Auch betrog ihn dieser nicht. Nachdem er den Ritter noch gebeten hatte, er
möge ihm sagen, wo seine Neffen lägen - denn er hoffte, sie durch
seine Kunst wieder in's Leben zurückzubringen - und ihm der Ritter den Ort
bezeichnet hatte, führte er ihn zu dem Gemache, in welchem der
Oberpriester mit seinen Söhnen eingeschlossen war. Die eiserne Tür
dieses Gefängnisses widerstand in der Tat allen Anstrengungen des Ritters,
sie zu öffnen, da sie doch sogleich aufsprang, als sie der Druide nur
berührte. - Der Oberpriester und seine Söhne waren außer sich
vor Freuden, als ihnen der Druide selbst ihre Befreiung ankündigte, und
dabei feierlich auf Prelepans Hand Verzicht tat. Er schwur dem heiligen Feuer,
dass dies sein Ernst sei, und das der Oberpriester und seine Familie
künftig durchaus nicht von ihm, oder den Seinigen beunruhigt werden
sollten. dieser Schwur tilgte jeden Zweifel aus der Brust des Oberpriesters,
denn man hatte noch kein Beispiel, dass ein Preuße einen Schwur gebrochen
hätte. Darauf händigte der Druide dem Ritter drei Flaschen seines
Wunderwassers aus, und dem Oberpriester gab er eine Summe an Gold und Silber,
um ihn teils für den Verlust seines Hauses zu entschädigen, teils um
das Böse zu vergüten, das er ihm angetan hatte.

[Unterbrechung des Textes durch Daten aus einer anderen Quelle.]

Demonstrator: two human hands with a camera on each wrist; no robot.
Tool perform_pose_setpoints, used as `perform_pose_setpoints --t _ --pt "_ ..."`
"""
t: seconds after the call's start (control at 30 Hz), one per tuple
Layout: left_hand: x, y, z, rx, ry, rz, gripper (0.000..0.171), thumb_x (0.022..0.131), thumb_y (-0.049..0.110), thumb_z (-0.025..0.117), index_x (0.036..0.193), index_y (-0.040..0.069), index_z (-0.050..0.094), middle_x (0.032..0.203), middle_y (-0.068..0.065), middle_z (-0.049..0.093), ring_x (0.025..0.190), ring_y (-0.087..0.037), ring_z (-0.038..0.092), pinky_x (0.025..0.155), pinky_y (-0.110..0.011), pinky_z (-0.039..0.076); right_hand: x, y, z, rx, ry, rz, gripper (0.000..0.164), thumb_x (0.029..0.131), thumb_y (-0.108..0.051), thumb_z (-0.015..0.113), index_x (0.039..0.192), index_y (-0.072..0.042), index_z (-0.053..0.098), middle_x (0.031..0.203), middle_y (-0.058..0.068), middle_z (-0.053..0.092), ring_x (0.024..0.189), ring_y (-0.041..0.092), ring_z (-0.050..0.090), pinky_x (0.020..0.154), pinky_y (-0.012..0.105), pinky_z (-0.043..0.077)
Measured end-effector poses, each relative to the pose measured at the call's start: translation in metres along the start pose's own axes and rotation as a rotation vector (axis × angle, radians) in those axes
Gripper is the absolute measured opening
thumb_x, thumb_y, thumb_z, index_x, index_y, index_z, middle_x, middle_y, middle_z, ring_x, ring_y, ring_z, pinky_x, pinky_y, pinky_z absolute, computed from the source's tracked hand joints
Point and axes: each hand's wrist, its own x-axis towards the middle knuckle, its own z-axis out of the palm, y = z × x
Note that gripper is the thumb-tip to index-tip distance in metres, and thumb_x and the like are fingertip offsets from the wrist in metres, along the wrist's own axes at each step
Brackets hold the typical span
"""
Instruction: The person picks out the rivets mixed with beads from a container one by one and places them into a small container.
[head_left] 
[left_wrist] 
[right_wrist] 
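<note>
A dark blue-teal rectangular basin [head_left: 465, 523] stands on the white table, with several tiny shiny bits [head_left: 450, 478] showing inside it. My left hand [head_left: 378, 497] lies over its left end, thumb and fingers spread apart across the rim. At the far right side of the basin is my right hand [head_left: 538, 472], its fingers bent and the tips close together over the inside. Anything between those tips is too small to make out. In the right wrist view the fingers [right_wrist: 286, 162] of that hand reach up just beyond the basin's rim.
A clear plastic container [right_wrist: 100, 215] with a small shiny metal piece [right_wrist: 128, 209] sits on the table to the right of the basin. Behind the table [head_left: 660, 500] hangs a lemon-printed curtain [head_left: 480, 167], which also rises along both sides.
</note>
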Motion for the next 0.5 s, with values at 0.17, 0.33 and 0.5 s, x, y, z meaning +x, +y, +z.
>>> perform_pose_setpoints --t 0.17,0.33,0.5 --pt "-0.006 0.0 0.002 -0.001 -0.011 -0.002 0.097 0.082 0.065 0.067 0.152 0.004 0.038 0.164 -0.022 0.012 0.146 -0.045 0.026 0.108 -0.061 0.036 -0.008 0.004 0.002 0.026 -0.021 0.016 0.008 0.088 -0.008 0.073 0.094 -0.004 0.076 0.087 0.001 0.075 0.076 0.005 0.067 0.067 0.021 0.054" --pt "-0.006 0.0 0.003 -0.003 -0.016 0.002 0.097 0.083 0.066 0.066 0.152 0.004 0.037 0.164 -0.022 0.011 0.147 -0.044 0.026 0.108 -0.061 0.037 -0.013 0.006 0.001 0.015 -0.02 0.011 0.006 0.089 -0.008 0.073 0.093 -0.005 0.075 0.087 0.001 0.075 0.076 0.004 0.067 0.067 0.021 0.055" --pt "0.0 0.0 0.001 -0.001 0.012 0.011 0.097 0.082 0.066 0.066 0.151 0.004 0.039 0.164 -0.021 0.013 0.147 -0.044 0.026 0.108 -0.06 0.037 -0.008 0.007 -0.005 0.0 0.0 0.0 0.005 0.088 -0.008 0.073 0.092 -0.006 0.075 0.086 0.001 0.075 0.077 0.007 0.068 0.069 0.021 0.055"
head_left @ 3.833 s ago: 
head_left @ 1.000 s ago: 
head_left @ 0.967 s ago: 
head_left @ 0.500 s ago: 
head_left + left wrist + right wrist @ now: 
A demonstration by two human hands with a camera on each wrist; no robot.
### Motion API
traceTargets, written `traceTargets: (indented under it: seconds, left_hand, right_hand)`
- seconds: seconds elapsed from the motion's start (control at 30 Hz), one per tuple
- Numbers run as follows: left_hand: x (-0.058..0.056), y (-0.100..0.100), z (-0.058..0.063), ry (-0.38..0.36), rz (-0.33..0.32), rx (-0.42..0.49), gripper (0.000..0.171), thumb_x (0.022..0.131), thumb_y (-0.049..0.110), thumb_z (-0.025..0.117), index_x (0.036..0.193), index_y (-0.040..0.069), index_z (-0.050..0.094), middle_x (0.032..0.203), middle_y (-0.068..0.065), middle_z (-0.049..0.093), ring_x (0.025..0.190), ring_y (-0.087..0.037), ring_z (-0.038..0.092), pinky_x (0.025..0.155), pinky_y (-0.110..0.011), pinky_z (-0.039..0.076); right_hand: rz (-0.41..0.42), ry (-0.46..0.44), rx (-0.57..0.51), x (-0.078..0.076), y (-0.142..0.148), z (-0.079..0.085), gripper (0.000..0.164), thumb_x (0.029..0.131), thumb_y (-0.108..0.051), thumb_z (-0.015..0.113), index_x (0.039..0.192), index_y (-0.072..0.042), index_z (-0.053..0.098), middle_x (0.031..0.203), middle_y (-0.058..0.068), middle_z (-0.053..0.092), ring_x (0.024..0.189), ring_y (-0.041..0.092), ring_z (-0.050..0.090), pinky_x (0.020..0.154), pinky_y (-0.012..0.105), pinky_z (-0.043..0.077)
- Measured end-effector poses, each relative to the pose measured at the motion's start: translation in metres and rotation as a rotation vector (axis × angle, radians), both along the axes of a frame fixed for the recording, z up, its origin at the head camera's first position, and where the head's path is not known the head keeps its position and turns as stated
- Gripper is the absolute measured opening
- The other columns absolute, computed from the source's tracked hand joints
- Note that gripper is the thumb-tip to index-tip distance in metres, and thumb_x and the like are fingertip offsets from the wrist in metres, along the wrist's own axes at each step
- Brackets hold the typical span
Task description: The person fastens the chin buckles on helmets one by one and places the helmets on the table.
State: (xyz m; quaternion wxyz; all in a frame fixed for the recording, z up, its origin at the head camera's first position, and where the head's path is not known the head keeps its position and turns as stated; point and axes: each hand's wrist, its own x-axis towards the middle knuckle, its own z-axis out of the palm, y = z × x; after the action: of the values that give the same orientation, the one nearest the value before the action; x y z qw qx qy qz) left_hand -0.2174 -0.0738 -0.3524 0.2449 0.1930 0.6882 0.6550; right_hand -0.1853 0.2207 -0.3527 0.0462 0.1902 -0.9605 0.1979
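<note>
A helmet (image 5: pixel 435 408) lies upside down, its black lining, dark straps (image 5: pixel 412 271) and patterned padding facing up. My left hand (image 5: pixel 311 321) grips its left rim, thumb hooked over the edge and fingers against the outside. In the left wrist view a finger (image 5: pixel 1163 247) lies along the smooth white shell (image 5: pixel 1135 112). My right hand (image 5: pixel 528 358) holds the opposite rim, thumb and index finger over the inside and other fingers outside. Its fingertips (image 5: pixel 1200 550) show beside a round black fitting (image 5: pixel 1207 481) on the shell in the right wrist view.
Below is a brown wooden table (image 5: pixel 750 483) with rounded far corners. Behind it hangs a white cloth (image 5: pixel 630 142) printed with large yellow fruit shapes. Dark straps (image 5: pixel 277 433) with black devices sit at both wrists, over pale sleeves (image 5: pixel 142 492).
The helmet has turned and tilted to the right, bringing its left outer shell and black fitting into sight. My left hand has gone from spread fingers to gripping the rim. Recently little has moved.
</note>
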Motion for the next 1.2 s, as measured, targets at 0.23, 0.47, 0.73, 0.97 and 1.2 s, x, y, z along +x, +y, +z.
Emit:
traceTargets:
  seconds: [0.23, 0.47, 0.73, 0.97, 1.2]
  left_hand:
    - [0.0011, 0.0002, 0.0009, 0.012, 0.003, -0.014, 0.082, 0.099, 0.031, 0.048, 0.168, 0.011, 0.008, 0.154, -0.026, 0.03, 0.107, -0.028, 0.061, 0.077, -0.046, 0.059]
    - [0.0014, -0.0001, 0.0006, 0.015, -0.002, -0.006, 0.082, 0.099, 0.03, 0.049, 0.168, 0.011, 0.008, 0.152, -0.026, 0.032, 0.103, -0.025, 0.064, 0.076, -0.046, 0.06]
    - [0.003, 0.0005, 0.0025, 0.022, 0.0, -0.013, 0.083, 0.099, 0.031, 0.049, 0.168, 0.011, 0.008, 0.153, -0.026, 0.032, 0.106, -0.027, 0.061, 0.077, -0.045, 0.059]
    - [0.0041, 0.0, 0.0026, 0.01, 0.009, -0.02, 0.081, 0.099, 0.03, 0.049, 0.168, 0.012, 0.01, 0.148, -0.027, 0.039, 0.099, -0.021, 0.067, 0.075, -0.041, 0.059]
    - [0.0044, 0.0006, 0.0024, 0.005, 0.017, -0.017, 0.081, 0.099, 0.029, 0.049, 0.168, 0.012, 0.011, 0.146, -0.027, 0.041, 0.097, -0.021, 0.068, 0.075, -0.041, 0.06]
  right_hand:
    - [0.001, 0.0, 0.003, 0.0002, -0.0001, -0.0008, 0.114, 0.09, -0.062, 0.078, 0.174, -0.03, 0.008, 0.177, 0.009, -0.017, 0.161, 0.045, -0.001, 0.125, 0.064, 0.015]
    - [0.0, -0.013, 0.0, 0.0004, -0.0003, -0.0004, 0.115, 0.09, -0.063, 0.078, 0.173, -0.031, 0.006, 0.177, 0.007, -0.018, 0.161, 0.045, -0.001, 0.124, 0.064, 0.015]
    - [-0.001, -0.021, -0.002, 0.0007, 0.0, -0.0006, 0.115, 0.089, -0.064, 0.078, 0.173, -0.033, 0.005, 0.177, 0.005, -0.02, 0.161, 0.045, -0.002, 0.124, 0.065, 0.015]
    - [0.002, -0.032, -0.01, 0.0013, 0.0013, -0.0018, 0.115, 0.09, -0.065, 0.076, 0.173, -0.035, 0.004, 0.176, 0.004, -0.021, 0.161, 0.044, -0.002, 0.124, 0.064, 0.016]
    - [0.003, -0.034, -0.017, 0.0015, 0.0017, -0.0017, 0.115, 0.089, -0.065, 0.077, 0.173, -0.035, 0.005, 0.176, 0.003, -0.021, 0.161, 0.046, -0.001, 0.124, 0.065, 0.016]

Tschurilo nahm nun
Abschied von dem Druiden, nachdem er ihn vorher noch gewarnt hatte, ja nicht
wider sein gegebenes Wort zu handeln, denn bei seiner Rückkehr werde er
sich sorgfältig erkundigen, ob er sein Versprechen gehalten habe. Der
Druide schwur nochmals, er meine es redlich, und Tschurilo stieg beruhigt mit
dem Oberpriester und seinen Söhnen die Treppe hinauf.